Both the United Kingdom and the United States took steps several years ago to protect their blood supplies from mad cow contamination because of what was then a theoretical concern that it could be transmitted through blood transfusions. In 2001, the American Red Cross began to turn away donors who had spent three months in Britain, or six months anywhere in Europe, since 1980.

The first confirmed transmission of mad cow disease through a blood transfusion was reported in Britain late last year. The second case was in someone who had received the transfusion five years ago. The person showed none of the neurological symptoms typical of the disease.

Mad cow disease, or, in humans, variant Creutzfeldt-Jakob disease, causes death by attacking the brain and central nervous system, but in the second case the infection had not spread to those areas. The prions were found in the spleen and in a cervical lymph node.

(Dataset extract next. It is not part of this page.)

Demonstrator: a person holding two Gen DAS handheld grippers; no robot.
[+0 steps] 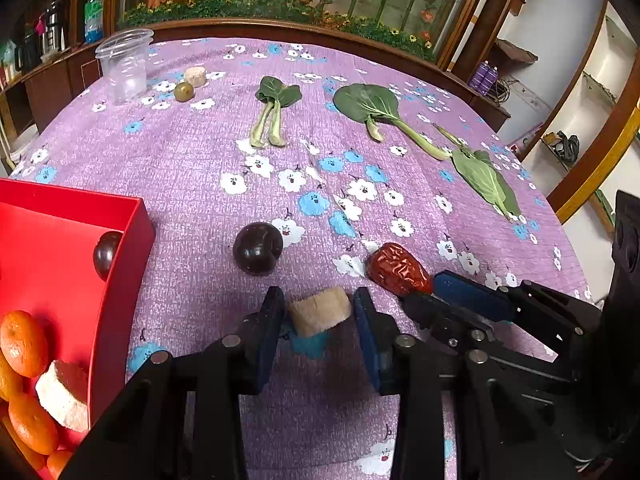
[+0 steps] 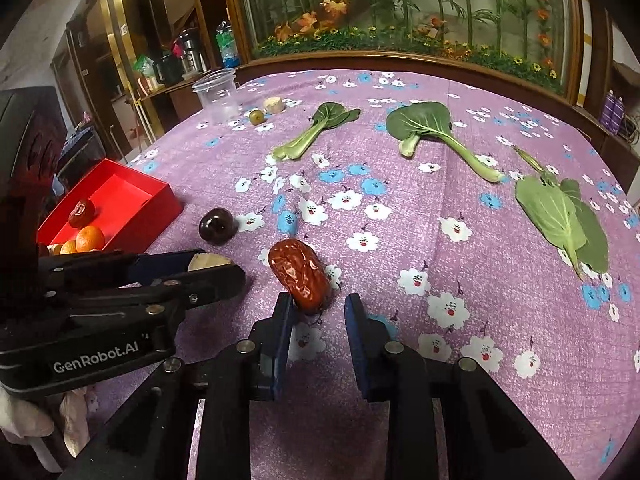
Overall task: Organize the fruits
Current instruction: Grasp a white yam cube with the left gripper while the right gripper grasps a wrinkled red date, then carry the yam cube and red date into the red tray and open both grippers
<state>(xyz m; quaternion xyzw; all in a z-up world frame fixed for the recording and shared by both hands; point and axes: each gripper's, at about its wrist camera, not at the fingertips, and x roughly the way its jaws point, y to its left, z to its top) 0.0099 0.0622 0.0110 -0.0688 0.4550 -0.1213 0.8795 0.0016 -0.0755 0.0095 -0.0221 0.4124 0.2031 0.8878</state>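
A purple flowered tablecloth (image 1: 192, 168) holds a red tray (image 1: 120, 240) of oranges (image 1: 22, 342) at the left. The left gripper (image 1: 320, 316) clamps a banana slice (image 1: 320, 310). The right gripper (image 2: 318, 312), jaws narrow, touches a red date (image 2: 298, 274) beside a dark plum (image 2: 216, 226).

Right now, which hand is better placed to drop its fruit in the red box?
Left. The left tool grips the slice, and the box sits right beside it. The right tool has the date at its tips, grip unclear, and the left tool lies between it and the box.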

The second transfusion-infected victim also had a different genetic makeup than the approximately 150 people who had contracted the disease. That discovery led principal researcher James Ironside, of the British CJD Surveillance Unit, to conclude that more people might be susceptible to the disease. Researchers had believed that people with the second victim's genetic makeup, or genotype, were in some way protected from mad cow disease.

In an accompanying Lancet commentary, blood policy specialists Kumanan Wilson of Toronto General Hospital and Maura N. Ricketts of Health Canada argue that aggressive and sometimes costly steps taken to protect blood supplies from mad cow disease have been proven to be well-founded and necessary.

"The key lesson from this policy-making experience is that lack of definitive evidence should not preclude action for serious potential exposures," they wrote in support of applying the "precautionary principle" in medicine.

They also wrote that "there now appears to be sufficient evidence that individuals without clinical signs of [mad cow disease] harbor, and therefore potentially transmit, the infection."

In another Lancet article, researchers at the University of Maryland reported that removing white blood cells from donated blood, called leucoreduction, reduces the risk of mad cow disease transmission, but only by about 40 percent. French scientists reported they had identified a new technique for disinfecting prion-contaminated medical devices.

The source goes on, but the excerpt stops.